Submitting Computational Jobs on Supercomputer (Tutorial)

December 7, 2020 3-minute read

High Performance Computing • Parallel Computing • Linux

In this tutorial, I am sharing how to submit computational jobs using Linux OS on XSEDE Supercomputers. This tutorial assumes familiarity with Linux Centos OS, XSEDE resources and parallel computing.

What is XSEDE?

The Extreme Science and Engineering Discovery Environment (XSEDE) is a single virtual system that scientists can use to interactively share computing resources, data and expertise.
The most advanced, powerful, and robust collection of integrated advanced digital resources and services in the world
A single virtual system that scientists can use to interactively share computing resources, data and expertise

SSH & Config

ssh

Connecting to Brdiges

~ user$ ssh bridges.psc.edu -l user

Connecting to Comet

~ user$ ssh user@comet.sdsc.xsede.org

SSH Keygen & Configuration on Mac

This is a demo on how to create a public key locally on unix-like system and pair with Comet

Generate Public and Private Key

~ user$ ssh-keygen

~ user$ cd .ssh/
~ user$ ls
~ user$ cat id_rsa.pub

Check out the public key, since it’s the one we will be sending to the remote machine

Now, let’s copy our public key to remote connection (Comet)

~ user$ scp id_rsa.pub user@comet.sdsc.xsede.org:~/.ssh/authorized_keys

Config file

Let’s use an alias for accessing comet

~ user$ cd .ssh/
~ user$ touch config
~ user$ vi config

~ Host comet
	HostName comet.sdsc.xsede.org
	User <username>
	IdentityFile ~/.ssh/id_rsa

~ user$ ssh comet

Running Jobs

job

Login Nodes
- When you login to an XSEDE resource, you connect to a login node.
- Use login nodes for basic tasks such as file editing, code compilation, data backup, and job submission.
- Do not run compute jobs on the login nodes.
Running Compute Jobs
- Jobs are run on the compute nodes by submitting a batch script on a login node
- All jobs are placed in a batch queue after they are submitted.
- All XSEDE compute resources use a batch scheduler (e.g.SLURM) for running jobs.
- Resource User Guides on the XUP have details on different systems scheduler.
Batch Scripts
- Batch scripts include scheduler specific directives, comments, and executable commands, e.g.:
  - Number and type of nodes needed
  - Time needed to run the job
- Where to write output files
Script commands are system specific – see the resource’s User Guide on the XUP for details

Running Jupyter Notebooks and R Servers

This can be done through OnDemand software
Also, can be done through SSH tunneling

Interacting with Python

Multiple versions of python are installed, and they are all accessible via the module command.

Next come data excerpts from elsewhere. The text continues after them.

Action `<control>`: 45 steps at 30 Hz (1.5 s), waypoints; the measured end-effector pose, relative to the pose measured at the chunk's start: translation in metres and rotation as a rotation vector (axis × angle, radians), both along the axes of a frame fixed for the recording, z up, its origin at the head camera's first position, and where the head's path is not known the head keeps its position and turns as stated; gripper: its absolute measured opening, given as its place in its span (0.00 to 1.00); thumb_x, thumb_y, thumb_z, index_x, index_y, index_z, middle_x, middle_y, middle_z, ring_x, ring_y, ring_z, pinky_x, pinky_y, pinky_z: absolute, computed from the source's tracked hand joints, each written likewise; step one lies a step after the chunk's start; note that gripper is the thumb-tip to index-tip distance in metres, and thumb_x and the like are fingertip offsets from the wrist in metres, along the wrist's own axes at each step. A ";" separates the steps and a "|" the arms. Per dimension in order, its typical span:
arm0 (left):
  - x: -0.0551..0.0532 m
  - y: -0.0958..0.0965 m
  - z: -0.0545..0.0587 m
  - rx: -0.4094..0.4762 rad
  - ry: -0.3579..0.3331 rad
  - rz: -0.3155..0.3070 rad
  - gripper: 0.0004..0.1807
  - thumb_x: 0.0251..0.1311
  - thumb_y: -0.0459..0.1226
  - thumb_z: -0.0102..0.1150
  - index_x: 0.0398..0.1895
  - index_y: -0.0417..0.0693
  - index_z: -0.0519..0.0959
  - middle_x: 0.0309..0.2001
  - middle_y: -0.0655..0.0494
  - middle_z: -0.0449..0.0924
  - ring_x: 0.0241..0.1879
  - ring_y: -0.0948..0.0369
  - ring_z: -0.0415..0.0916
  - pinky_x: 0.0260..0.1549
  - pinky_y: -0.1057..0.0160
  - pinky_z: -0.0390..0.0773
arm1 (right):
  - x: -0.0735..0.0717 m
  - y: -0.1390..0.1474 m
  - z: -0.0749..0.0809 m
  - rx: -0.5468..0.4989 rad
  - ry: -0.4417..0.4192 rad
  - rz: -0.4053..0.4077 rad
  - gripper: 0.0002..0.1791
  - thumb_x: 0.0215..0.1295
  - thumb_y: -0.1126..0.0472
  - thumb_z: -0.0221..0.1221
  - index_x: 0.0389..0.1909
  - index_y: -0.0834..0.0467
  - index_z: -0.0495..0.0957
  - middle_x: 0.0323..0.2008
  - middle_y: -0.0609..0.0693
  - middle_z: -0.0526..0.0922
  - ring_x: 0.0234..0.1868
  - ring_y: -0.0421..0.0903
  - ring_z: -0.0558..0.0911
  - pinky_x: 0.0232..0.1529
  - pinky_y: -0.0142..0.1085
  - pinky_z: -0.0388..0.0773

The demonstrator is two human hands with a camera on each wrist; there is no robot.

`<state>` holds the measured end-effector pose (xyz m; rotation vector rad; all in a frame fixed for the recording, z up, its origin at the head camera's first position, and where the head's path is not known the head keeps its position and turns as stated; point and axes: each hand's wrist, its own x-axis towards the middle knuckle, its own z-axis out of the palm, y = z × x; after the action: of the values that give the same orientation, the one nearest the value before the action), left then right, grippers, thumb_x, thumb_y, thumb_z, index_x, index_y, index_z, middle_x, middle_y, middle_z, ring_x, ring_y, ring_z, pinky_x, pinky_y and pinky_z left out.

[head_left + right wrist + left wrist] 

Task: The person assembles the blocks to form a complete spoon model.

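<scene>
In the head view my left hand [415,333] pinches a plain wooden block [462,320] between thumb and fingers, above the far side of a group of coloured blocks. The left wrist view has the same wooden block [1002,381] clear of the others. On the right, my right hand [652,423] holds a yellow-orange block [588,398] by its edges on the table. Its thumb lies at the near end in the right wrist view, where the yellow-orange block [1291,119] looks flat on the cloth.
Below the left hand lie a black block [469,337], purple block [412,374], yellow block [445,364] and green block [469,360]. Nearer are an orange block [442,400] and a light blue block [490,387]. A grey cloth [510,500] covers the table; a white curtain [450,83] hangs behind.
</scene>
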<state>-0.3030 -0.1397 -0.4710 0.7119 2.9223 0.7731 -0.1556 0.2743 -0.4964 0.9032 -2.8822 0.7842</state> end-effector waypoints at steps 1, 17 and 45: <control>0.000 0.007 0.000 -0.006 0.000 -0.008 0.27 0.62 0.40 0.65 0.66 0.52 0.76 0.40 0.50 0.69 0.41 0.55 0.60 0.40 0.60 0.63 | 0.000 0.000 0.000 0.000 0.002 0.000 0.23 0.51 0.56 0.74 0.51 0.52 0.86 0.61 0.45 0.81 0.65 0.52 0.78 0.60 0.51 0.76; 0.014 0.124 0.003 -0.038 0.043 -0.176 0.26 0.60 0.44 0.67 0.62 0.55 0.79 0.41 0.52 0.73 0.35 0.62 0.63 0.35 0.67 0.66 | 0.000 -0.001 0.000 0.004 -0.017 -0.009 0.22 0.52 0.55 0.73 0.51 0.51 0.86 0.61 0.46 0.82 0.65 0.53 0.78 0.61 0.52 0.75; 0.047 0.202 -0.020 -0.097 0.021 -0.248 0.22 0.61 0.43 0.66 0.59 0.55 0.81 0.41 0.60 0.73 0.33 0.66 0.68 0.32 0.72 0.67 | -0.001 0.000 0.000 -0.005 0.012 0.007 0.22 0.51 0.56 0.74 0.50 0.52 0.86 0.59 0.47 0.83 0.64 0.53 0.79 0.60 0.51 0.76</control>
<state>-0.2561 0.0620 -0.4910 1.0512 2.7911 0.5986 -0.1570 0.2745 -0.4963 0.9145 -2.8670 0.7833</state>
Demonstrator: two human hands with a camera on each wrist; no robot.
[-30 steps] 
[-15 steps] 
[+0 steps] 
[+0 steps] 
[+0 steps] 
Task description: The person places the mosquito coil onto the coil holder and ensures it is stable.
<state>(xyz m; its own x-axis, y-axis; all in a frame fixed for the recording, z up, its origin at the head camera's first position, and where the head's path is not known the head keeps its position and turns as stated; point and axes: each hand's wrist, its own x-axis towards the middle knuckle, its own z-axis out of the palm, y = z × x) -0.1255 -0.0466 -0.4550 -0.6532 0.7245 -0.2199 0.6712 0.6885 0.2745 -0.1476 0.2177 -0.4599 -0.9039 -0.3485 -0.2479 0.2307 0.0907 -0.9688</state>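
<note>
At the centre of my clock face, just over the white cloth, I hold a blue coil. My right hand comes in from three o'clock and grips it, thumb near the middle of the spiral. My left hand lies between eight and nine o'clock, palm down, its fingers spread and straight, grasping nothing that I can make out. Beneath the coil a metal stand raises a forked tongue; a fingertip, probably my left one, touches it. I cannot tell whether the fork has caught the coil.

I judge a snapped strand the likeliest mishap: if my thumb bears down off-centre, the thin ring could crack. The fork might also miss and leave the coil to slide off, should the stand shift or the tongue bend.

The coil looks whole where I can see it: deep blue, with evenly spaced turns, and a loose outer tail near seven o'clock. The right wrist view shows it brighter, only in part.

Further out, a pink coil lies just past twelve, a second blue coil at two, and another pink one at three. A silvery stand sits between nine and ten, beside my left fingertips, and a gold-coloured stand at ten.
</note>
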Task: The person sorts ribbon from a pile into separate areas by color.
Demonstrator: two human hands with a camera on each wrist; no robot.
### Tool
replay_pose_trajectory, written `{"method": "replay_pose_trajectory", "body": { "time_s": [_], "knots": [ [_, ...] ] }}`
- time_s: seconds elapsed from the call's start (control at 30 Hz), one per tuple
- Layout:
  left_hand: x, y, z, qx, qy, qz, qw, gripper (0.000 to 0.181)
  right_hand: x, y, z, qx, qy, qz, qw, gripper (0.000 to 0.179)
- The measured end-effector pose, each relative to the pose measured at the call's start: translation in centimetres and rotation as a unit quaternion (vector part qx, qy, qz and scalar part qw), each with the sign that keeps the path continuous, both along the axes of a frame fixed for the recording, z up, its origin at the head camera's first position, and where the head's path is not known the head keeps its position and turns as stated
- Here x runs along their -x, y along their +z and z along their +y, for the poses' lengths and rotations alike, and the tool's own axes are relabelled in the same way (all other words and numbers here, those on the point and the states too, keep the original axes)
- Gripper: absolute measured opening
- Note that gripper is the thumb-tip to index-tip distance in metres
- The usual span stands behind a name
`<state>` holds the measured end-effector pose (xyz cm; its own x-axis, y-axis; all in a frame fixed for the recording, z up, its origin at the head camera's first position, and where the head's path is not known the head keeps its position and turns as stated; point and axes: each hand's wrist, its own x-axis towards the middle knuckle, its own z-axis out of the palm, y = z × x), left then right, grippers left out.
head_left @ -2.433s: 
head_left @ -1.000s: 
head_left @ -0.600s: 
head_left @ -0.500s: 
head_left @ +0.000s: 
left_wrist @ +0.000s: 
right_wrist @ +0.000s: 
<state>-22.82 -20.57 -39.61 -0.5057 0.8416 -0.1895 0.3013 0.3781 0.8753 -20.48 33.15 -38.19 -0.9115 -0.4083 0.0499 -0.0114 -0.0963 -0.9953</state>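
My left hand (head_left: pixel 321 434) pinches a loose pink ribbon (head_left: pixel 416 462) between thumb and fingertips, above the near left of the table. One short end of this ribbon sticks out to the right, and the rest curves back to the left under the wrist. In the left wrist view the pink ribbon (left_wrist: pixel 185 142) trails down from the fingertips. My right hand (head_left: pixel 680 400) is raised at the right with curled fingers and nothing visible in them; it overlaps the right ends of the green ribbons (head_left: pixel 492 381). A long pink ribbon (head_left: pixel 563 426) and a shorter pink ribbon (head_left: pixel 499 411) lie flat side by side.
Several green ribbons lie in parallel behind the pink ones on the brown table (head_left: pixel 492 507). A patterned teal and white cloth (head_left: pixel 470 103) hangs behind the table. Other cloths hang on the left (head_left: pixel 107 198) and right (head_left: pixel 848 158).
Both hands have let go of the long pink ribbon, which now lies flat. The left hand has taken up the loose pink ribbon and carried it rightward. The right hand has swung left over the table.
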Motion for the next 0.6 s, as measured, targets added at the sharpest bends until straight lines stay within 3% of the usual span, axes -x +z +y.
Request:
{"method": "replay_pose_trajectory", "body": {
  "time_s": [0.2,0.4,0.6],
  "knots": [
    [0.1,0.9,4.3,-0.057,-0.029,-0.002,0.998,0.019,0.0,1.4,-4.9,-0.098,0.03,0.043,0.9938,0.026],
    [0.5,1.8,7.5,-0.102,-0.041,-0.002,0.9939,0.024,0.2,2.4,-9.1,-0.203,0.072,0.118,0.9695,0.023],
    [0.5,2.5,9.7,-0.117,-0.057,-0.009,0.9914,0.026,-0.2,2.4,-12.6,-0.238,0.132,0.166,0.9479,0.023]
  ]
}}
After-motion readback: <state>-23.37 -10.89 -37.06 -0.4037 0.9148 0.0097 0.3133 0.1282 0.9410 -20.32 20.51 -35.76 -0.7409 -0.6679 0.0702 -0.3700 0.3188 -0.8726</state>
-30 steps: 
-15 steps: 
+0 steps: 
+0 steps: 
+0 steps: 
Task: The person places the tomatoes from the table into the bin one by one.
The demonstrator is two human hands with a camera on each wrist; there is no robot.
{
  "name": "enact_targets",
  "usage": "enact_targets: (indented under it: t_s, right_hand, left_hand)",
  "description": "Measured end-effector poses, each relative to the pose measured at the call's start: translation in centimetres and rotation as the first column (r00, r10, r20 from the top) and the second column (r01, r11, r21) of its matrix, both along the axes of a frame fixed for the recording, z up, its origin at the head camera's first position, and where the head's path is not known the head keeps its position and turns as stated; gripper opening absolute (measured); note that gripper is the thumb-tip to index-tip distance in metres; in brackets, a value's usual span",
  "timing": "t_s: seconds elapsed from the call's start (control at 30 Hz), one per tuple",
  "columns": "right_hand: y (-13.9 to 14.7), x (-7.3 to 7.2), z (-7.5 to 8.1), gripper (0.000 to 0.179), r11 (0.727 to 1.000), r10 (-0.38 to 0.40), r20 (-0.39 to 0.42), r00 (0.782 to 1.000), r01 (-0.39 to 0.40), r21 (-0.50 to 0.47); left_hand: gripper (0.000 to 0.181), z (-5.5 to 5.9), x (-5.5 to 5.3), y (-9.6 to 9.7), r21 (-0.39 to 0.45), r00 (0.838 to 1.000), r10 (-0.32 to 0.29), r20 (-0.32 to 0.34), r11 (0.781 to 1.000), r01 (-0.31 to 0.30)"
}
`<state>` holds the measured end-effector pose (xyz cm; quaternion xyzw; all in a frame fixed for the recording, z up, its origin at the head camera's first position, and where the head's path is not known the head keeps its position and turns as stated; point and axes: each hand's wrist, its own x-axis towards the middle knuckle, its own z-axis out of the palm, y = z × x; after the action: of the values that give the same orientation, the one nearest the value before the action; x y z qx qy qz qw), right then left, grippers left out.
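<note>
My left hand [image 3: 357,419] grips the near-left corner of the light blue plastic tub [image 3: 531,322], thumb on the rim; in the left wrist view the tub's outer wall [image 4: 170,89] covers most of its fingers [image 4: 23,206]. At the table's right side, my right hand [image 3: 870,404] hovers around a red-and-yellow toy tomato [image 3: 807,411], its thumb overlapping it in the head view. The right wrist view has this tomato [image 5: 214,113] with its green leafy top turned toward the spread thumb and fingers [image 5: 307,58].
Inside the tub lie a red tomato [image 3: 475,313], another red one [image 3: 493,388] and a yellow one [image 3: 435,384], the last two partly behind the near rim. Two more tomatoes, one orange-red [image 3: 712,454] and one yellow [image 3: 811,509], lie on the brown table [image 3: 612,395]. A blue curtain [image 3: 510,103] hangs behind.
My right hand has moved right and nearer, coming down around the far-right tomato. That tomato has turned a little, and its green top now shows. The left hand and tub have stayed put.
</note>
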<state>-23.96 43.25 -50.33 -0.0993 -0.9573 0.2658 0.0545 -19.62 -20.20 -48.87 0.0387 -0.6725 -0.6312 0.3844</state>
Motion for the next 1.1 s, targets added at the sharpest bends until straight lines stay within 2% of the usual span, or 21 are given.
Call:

To see what is available, type

~ user$ module avail python

Be sure to check the help for each version to see useful information about how that version was compiled and whether there are any conflicts with other modules. Type

~ user$ module help python/x.x.x

Add-on packages

Various add-on packages such as numpy, scipy, and the MKL libraries are installed with individual versions. You can see what is available in a given version by first loading the module and then using the pip command:

~ user$ module load python/x.x.x  pip freeze            ##  for python 2
pip3 freeze          ## for python 3

This command will give the version number of the installed packges.

User installed add-on packages

You may also install add-on packages in your own directories. After loading the appropriate python module, use the pip install command:

 pip install --user package-name=version-number

If you want to install a specific version of your package, add the optional version-number.